Schroeder dominates on and off the field

Katie Schroeder has been making big-time plays on the field at second base but the quiet girl from Osage City, Kan., looks forward to dominating in her last go around.

Damion Butller, special to Washburn Review

Katie Schroeder has been making big-time plays on the field at second base but the quiet girl from Osage City, Kan., looks forward to dominating in her last go around.

Schroeder looks forward to her senior year at Washburn after serving four years as a four-time, all-league selection earning all-state honors as a junior, which has been a huge accomplishment for her since freshman year.

“It’s good to see my hard work pay off with all the time and money my parents invested in me. I knew the outcome was going to be tremendous,” said Schroeder.

After the death of her mother her sophomore year in high school, Schroeder decided to fully commit herself by transitioning from point guard on the basketball court to an outstanding second base softball player.

“All the time and money I spent in the summer to compete at camps to elevate my game inspired me to make a vital transition, along with my mom passing away. said Schroeder “ I knew going to college to play softball was something that felt right I just wanted to make her proud.”

With years of experience under her belt, Schroeder’s position is considered one of the toughest and challenging positions, but by her junior year she dominated her responsibilities by earning all-state honors.

“You will never see Katie crumble in a situation,” said Vanessa Becerra, head coach.

Schroeder has been known to be quiet and shy off the field since she began her career at Washburn, but her talent allows her to stand out from the rest.

Becerra, described Schroeder as a true grinder at her position and believes that she brings great competitiveness and humbleness to the program.

“She never puts herself first, she always put Washburn softball first, she always put her family first, she always cared about everybody else instead of herself and that’s what made her stand out,” said Becerra.

Schroeder was top 10 in the nation for hit-by-pitch standing at the ninth spot out of thousands of division II athletes. She plans on being the 1 hit by the end of the 56 game season. Schroeder’s toughness and development led to breaking the school record by being the first player in Washburn history to be hit by a pitch 26 times in her career,which is more than any Washburn player in school history.

“I have high expectations for Katie this season, she always stepped up in big situations getting that big hit or making that diving play, she’s a captain this year she as a quiet girl, but she has come out her shell to step up and take responsibilities,” said Becerra.

Schroeder also has high expectations this year for the team,.She loves the chemistry this season and understands that in order to make the national tournament this year everyone must be focused, motivated and dedicated because failing is not an option due to the mediocre season last year.

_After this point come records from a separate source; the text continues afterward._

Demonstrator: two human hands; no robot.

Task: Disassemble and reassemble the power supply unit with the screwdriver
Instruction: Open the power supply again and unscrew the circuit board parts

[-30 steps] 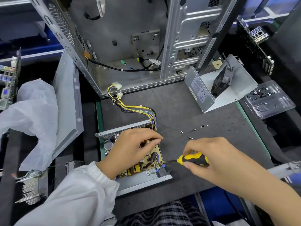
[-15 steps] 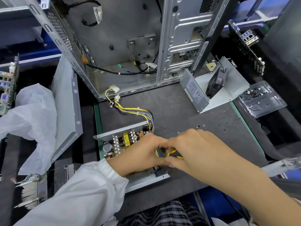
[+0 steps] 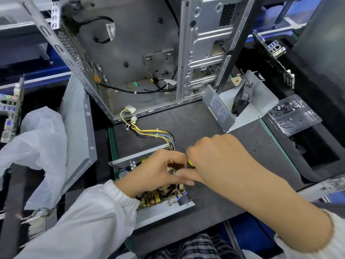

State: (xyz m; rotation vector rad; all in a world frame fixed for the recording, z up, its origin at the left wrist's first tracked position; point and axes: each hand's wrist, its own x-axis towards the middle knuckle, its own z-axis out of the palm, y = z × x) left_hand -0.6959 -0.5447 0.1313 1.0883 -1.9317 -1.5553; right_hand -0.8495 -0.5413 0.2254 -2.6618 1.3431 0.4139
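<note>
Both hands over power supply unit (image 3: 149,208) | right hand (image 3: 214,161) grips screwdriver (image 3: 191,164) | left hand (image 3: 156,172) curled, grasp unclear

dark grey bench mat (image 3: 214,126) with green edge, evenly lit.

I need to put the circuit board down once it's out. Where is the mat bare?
Bare mat lies between the computer case, the detached cover and the right hand. Around the open power supply it is crowded.
</note>
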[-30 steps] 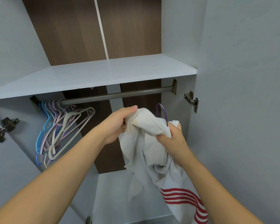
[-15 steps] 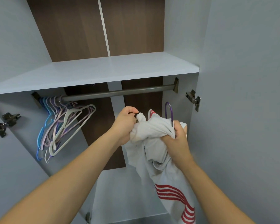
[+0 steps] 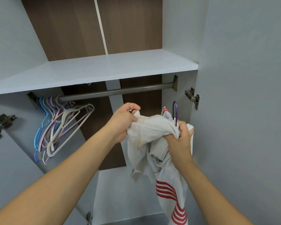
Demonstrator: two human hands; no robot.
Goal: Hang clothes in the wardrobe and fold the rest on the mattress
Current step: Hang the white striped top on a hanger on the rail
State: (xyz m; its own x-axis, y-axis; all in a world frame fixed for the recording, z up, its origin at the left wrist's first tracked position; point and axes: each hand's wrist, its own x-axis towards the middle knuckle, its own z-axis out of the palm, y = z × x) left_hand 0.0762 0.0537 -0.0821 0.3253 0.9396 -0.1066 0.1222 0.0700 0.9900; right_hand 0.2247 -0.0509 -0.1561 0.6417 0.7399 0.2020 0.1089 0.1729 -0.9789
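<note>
A white garment with red stripes [image 3: 154, 132] hangs bunched between my hands inside the open wardrobe. My left hand [image 3: 122, 121] grips its upper left edge. My right hand [image 3: 180, 137] clutches the cloth together with a purple hanger [image 3: 175, 111], whose hook sticks up above my fist; the rest of the hanger is hidden in the fabric. Both hands are below the dark metal rail [image 3: 117, 91]. The garment's striped lower part droops toward the wardrobe floor.
Several empty hangers [image 3: 60, 125] in blue, pink, purple and white crowd the rail's left end. A pale shelf [image 3: 94, 69] runs above the rail. The open right door [image 3: 243, 111] with its hinge [image 3: 192, 97] stands close to my right hand.
My hands have drawn apart, stretching the garment's top edge between them. The purple hook now stands higher above my right fist, and a red-striped edge shows beside it.
</note>
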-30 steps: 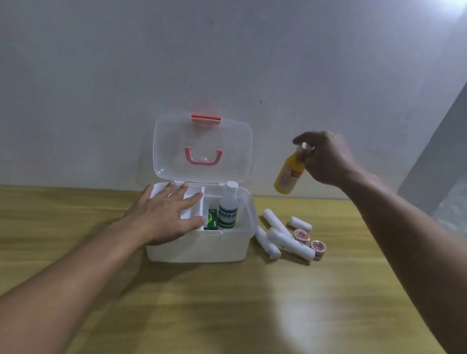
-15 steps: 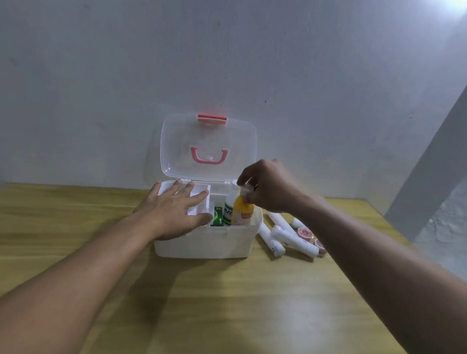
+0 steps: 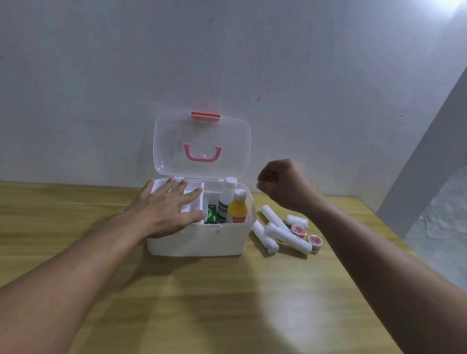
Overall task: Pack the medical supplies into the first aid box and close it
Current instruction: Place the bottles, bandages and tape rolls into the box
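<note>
A white first aid box [image 3: 201, 241] stands on the wooden table with its clear lid [image 3: 201, 145] raised against the wall. Inside stand a yellow bottle [image 3: 237, 209], a white bottle with a green label [image 3: 226, 198] and a green packet [image 3: 211, 214]. My left hand [image 3: 167, 207] lies flat with straight fingers on the box's white inner tray [image 3: 190, 204]. My right hand [image 3: 285, 182] hovers right of the box with fingers loosely curled, holding nothing. Several white bandage rolls [image 3: 288, 235] and two small pink-lidded jars [image 3: 299, 230] lie on the table below it.
The wooden table [image 3: 215, 302] runs to a grey wall just behind the box. A white pillar [image 3: 441, 144] rises at the right, beyond the table's right edge, with floor behind it.
My right hand lowered the yellow bottle into the box beside the white bottle, let go of it, and drew back up and to the right. My left hand stayed on the tray.
</note>
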### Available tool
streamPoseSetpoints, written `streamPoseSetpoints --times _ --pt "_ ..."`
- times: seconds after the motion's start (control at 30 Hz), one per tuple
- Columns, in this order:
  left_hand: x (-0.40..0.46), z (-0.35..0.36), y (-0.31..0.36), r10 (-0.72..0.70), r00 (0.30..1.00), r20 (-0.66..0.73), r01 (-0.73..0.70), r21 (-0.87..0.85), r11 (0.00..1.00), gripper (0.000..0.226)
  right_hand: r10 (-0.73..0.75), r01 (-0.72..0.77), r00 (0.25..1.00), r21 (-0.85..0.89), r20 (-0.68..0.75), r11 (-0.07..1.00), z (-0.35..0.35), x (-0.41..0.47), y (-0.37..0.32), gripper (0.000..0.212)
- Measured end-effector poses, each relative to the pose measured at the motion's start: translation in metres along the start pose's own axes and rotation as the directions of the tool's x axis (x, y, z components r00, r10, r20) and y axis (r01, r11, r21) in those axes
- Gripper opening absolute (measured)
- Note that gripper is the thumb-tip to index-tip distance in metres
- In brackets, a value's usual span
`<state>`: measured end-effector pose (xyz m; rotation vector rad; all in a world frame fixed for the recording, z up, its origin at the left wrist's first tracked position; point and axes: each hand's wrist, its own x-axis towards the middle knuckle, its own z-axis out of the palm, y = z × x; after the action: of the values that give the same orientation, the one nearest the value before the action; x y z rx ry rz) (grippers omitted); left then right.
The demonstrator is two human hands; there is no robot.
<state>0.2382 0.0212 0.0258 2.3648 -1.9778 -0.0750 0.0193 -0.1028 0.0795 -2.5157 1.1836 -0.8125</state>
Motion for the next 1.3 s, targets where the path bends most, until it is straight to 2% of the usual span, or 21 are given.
streamPoseSetpoints --times 0.03,0.1,0.17,0.2,0.27,0.37,0.43,0.53,0.8,0.87,0.97,1.07,1.13,1.3 --pt "0.0 0.0 0.0 0.001 1.0 0.002 -0.001 -0.005 1.0 0.077 0.023 -0.022 1.0 -0.052 0.021 0.998 -0.001 0.0 0.009 0.011" --pt "0.001 0.0 0.0 0.002 1.0 0.001 -0.002 0.001 1.0 0.076 0.09 -0.044 0.971 -0.206 0.221 0.977 0.001 -0.005 0.024 0.022" --pt "0.001 0.0 0.0 0.001 1.0 0.0 -0.001 0.019 1.0 0.072 0.196 -0.054 0.887 -0.327 0.419 0.944 0.008 -0.014 0.034 0.042" --pt "0.002 0.001 -0.001 0.002 1.0 -0.002 -0.002 0.027 1.0 0.07 0.231 -0.058 0.856 -0.358 0.463 0.932 0.013 -0.018 0.039 0.048" --pt "0.002 0.001 -0.001 0.0 1.0 -0.001 0.0 0.034 0.999 0.07 0.247 -0.072 0.859 -0.37 0.449 0.926 0.019 -0.021 0.044 0.047" --pt "0.002 0.001 -0.001 -0.005 1.0 0.005 0.005 0.041 0.999 0.075 0.244 -0.126 0.911 -0.338 0.333 0.933 0.015 -0.015 0.043 0.034" --pt "0.003 0.002 -0.001 0.002 1.0 -0.001 -0.002 0.052 0.999 0.07 0.281 -0.189 0.914 -0.308 0.292 0.933 0.009 -0.005 0.04 0.027" --pt "0.003 0.003 -0.002 0.006 1.0 -0.011 -0.005 0.06 0.998 0.063 0.377 -0.3 0.876 -0.273 0.301 0.914 0.008 0.007 0.04 0.025" --pt "0.003 0.003 -0.002 0.001 1.0 -0.01 -0.001 0.054 0.999 0.063 0.436 -0.33 0.828 -0.322 0.354 0.888 0.026 0.026 0.042 0.038" --pt "0.003 0.003 -0.002 0.002 1.0 -0.012 -0.001 0.048 0.999 0.063 0.433 -0.31 0.826 -0.353 0.36 0.883 0.031 0.028 0.043 0.034" --pt "0.003 0.002 -0.002 0.003 1.0 -0.017 -0.003 0.046 0.999 0.063 0.447 -0.29 0.819 -0.413 0.36 0.863 0.042 0.027 0.044 0.014" --pt "0.002 0.002 -0.002 0.003 1.0 -0.02 -0.002 0.042 0.999 0.062 0.451 -0.292 0.819 -0.42 0.354 0.859 0.05 0.025 0.046 0.019" --pt "0.002 0.003 -0.002 0.002 1.0 -0.02 -0.001 0.036 0.999 0.063 0.442 -0.3 0.826 -0.39 0.35 0.87 0.05 0.025 0.049 0.035" --pt "0.002 0.003 -0.002 -0.002 1.0 -0.01 0.002 0.024 1.0 0.063 0.384 -0.329 0.856 -0.209 0.345 0.921 0.021 0.032 0.047 0.046"
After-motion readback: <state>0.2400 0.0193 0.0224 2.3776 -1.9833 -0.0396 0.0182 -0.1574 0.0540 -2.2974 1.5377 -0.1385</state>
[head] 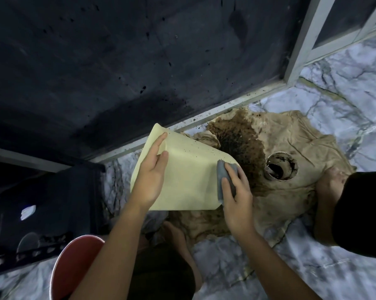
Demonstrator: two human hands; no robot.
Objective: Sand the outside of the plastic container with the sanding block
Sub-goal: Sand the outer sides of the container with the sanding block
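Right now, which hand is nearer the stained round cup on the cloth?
Right. The right hand presses the sanding block just left of the cup; the left hand steadies the container's far side.

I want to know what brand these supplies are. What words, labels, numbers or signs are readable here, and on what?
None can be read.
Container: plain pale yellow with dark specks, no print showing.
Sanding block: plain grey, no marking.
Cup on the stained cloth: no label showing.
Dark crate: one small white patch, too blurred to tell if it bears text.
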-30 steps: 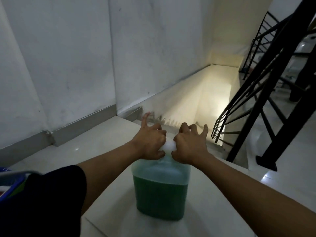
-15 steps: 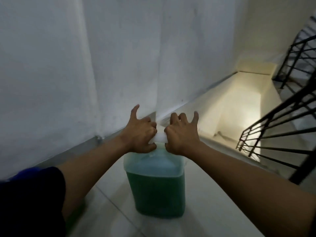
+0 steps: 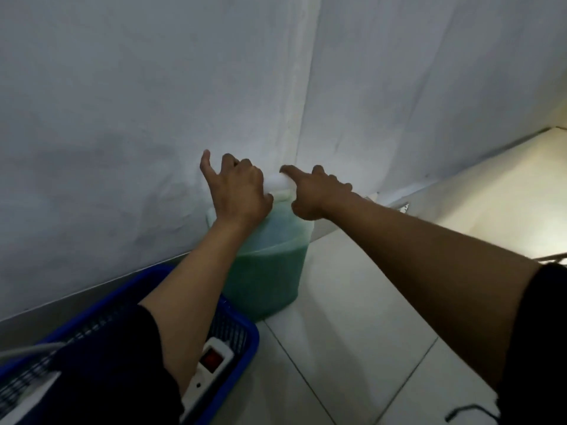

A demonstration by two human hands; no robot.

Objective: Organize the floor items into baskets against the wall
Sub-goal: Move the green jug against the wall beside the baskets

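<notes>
A translucent jug of green liquid (image 3: 270, 271) with a white cap (image 3: 277, 183) stands on the tiled floor against the white wall. My left hand (image 3: 237, 188) grips the jug's top from the left side, its index finger raised. From the right, my right hand (image 3: 316, 191) holds the top beside the cap, index finger stretched over it. A blue plastic basket (image 3: 242, 342) sits against the wall just left of the jug, touching it. A white power strip (image 3: 211, 363) with a red switch lies inside the basket.
The white wall (image 3: 153, 102) runs close behind the jug, with a grey skirting (image 3: 61, 302) at its foot. Pale floor tiles (image 3: 352, 332) spread to the right. A lit stairwell ledge (image 3: 506, 191) lies at the far right. A dark cable (image 3: 466, 412) lies bottom right.
Both hands carried the jug left, from beside the stairs to the wall next to the blue basket. The view swung left, so the railing left the frame and the basket appeared.
</notes>
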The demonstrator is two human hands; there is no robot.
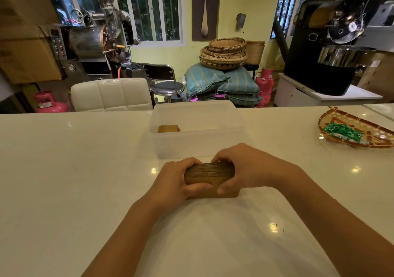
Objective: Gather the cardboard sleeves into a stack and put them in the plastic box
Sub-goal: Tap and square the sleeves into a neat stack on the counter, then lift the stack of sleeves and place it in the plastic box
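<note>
A thick stack of brown cardboard sleeves [210, 173] stands on edge on the white table, just in front of the plastic box. My left hand [178, 179] grips its left end and my right hand [243, 170] grips its right end, thumbs across the near face. The translucent plastic box [197, 149] sits open right behind the stack. Inside it, at the left, lies a smaller bundle of brown sleeves [168, 129].
A woven tray [339, 125] holding green packets [342, 133] rests on the table at the far right. Behind the white table [64, 181] stand a white padded chair [110, 95], a metal stool, sacks, baskets and roasting machines.
</note>
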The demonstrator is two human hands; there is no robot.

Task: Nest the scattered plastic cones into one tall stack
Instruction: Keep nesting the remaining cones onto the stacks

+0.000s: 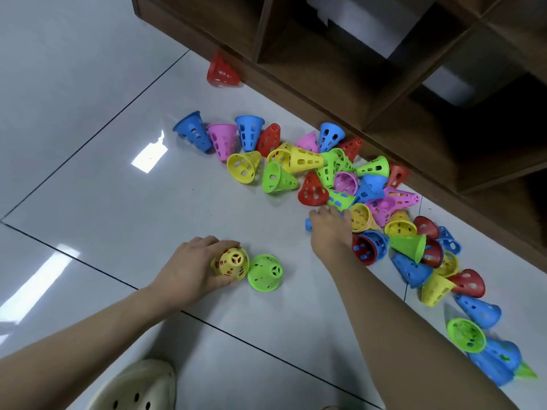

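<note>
The left hand [192,266] is gripping the yellow stack [231,264], which is standing on the floor [103,187] with a green cone [265,272] touching its right side; the right hand [328,227] is reaching forward into the scattered cones [340,176] and curling over a blue cone [308,224], mostly hidden, whose narrow end is pointing left; that cone is lying ahead and to the right of the stack, so the right hand is nearer and would probably be carrying it back leftward.
</note>
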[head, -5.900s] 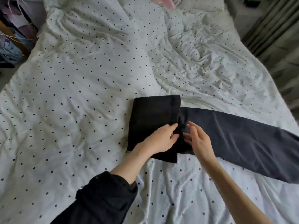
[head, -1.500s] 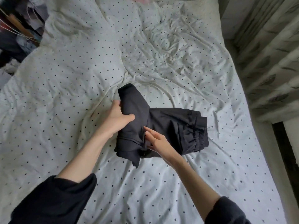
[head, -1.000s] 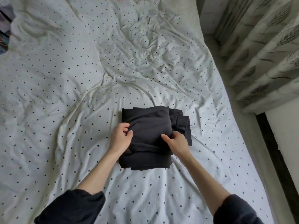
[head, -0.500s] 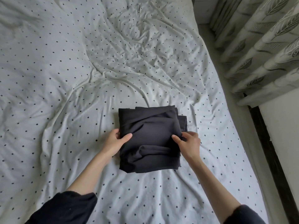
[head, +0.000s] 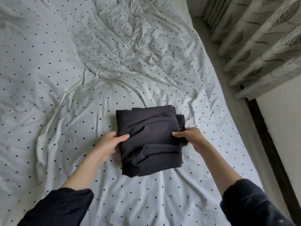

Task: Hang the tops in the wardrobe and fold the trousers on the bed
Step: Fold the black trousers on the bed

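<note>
On the bed (head: 65, 79), left hand (head: 109, 144) and right hand (head: 190, 136) grip folded trousers (head: 149, 141).

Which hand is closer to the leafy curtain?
The right hand. It grips the right edge of the folded trousers, on the side of the bed toward the curtain. The left hand grips the opposite edge, farther from it.

A rumpled white dotted bed (head: 68, 88) carries one folded dark trousers (head: 149, 141) bundle
</note>
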Demonstrator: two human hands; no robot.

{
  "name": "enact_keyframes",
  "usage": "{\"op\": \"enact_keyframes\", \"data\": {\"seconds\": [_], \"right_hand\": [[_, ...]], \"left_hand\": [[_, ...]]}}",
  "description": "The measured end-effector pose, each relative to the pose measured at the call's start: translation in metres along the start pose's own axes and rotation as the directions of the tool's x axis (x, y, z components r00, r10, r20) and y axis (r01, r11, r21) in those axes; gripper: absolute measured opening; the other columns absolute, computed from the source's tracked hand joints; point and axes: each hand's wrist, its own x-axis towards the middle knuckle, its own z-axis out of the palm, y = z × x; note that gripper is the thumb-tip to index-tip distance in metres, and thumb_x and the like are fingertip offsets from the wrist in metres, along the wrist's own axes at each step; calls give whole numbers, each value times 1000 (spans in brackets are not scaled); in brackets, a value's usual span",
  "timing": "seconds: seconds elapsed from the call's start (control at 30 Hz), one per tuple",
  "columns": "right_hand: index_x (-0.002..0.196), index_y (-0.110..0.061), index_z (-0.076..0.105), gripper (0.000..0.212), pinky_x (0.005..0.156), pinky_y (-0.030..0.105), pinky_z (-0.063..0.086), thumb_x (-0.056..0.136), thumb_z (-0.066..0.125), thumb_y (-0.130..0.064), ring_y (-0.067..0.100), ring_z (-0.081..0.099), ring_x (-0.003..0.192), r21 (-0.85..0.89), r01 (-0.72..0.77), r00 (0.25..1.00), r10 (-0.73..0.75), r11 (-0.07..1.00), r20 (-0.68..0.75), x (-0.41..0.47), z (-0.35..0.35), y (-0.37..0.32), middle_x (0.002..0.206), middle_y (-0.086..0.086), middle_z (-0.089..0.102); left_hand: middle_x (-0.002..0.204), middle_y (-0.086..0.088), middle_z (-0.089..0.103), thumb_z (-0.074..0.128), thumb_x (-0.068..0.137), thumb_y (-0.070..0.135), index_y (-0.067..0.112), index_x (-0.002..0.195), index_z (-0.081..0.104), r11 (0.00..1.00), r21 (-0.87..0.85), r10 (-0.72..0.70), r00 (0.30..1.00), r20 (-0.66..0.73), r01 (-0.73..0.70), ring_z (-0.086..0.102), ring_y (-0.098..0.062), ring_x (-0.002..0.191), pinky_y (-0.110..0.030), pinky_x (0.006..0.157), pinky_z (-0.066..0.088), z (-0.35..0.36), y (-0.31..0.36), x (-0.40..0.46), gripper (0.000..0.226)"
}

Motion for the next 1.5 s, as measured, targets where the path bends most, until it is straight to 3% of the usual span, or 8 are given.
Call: {"op": "enact_keyframes", "data": {"seconds": [0.17,0.27,0.37,0.63,0.9,1.1,1.27,1.5], "right_hand": [[99,6,67,32,65,33,56,71,78,-5,24,66,78,38,-12,999,11,999,33,-23,-3,-3,94,15,70],[101,1,68,35,68,34,57,70,79,-9,22,67,87,46,-40,997,37,998,64,-42,-9,-3,99,12,71],[98,-3,69,34,75,36,56,68,81,-14,21,67,93,70,-53,998,50,996,36,-71,-17,0,97,7,73],[105,-1,65,42,81,33,55,68,81,-15,17,67,93,237,52,980,-4,970,-200,-199,-31,36,96,4,73],[101,-12,71,33,89,39,54,68,79,-14,21,69,95,461,266,851,19,847,-525,-384,-22,154,97,4,74],[104,-6,70,36,94,41,51,69,79,-11,23,68,98,629,396,684,242,669,-688,-527,1,278,99,7,73],[98,-10,71,27,77,29,55,72,76,-9,15,68,88,649,541,479,438,535,-761,-660,38,388,97,4,73],[101,-13,72,30,78,30,52,72,76,-12,16,66,95,600,627,198,643,497,-740,-837,100,492,97,1,73]], "left_hand": [[98,1,73,69,83,18,15,102,68,1000,-9,23,998,62,-23,66,-16,97,-41,97,46,-9,6,-12,19],[97,-1,74,69,83,17,14,101,68,999,-8,42,992,117,-41,67,-15,88,-31,76,56,-14,12,-22,18],[94,0,74,67,84,15,13,100,68,997,-9,83,980,181,-83,68,-12,80,-24,58,53,-16,19,-40,16],[92,-4,73,67,83,17,11,100,68,954,120,199,878,436,-276,65,-18,78,-28,65,50,1,44,-102,17],[96,-4,70,65,84,18,10,107,66,813,247,151,601,785,-527,65,-16,76,-26,62,52,72,31,-208,24],[97,-1,73,69,79,20,14,102,69,676,290,-47,353,935,-677,69,-14,79,-27,67,53,159,-37,-321,24],[99,-4,73,72,69,25,13,105,70,585,279,-298,119,947,-762,69,-15,80,-25,64,55,227,-135,-443,38],[87,-3,71,66,83,17,10,99,70,544,153,-482,-158,862,-825,66,-13,70,-21,58,53,278,-275,-616,18]]}}
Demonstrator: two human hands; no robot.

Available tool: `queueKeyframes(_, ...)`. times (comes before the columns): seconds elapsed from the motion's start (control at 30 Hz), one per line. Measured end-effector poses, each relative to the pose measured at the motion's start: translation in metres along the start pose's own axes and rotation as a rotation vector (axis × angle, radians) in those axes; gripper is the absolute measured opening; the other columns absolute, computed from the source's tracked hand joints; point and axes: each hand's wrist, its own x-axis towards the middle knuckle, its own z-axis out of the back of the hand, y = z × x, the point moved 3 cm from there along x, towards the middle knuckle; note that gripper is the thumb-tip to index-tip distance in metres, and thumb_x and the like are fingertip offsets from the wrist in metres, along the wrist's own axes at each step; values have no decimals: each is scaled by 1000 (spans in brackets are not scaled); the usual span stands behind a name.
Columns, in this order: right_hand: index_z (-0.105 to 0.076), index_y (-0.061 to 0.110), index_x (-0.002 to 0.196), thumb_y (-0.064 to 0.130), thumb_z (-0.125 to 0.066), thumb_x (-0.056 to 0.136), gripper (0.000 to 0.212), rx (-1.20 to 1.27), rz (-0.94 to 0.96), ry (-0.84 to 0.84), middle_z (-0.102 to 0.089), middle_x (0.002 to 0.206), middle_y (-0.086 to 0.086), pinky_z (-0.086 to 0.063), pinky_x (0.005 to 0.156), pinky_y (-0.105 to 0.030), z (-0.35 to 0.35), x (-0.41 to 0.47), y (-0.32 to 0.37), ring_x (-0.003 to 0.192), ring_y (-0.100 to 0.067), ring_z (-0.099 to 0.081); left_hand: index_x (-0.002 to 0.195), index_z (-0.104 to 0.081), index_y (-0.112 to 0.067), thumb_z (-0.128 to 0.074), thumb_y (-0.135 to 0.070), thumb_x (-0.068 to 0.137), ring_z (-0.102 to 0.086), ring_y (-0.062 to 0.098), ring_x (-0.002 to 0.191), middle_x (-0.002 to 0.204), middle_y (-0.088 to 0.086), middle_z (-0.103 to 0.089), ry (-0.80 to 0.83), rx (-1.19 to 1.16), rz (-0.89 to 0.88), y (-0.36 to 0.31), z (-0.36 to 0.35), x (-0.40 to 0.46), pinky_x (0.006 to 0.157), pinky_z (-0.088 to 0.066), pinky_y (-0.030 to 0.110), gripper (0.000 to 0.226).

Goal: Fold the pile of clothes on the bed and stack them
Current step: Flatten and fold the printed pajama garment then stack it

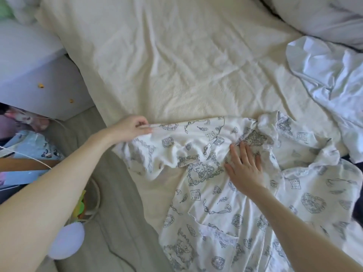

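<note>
While pinching the sleeve cuff in left hand [133, 127], flattening the soft, light, white cartoon-printed cotton pyjama top [214, 185] with open right hand [244, 166]; gripping hems suits.

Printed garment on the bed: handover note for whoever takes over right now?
Left hand: fingers pinch the sleeve edge of the printed garment, pulling it out to the left.
Right hand: open, flat on the garment's middle, pressing it down.
Garment lies spread but wrinkled on the cream sheet. A white garment lies crumpled at the right.
Done: no fold or stack visible.
Left: smooth, fold, then stack, then the others.
</note>
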Motion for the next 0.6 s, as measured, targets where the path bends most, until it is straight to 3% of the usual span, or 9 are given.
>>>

Katie not only has her eyes on the prize on the field, but in the classroom she has been a member of the All-MIAA academic honor roll list which has been a consistent trait for her.

“We have team study group that requires us to get in eight hours a week, which really helps my success as a student athlete. It helps me to stay on top of my grades,” said Schroeder.

Schroeder attends a camp called MITIOG every summer, which stands for made in the image of god. It is a week long summer camp located in Excelsior Springs, Mo.

The program is devoted to children born with spina bifida, which is a birth defect where part of the spine remains infused and open. Schroeder spends a week every summer to help these children exercise and to build relationships to bond and make these children feel special and important.

“All around, this camp has made me a better person. I’m always looking for ways to meet new friends and help out others in any way I can,” said Schroeder.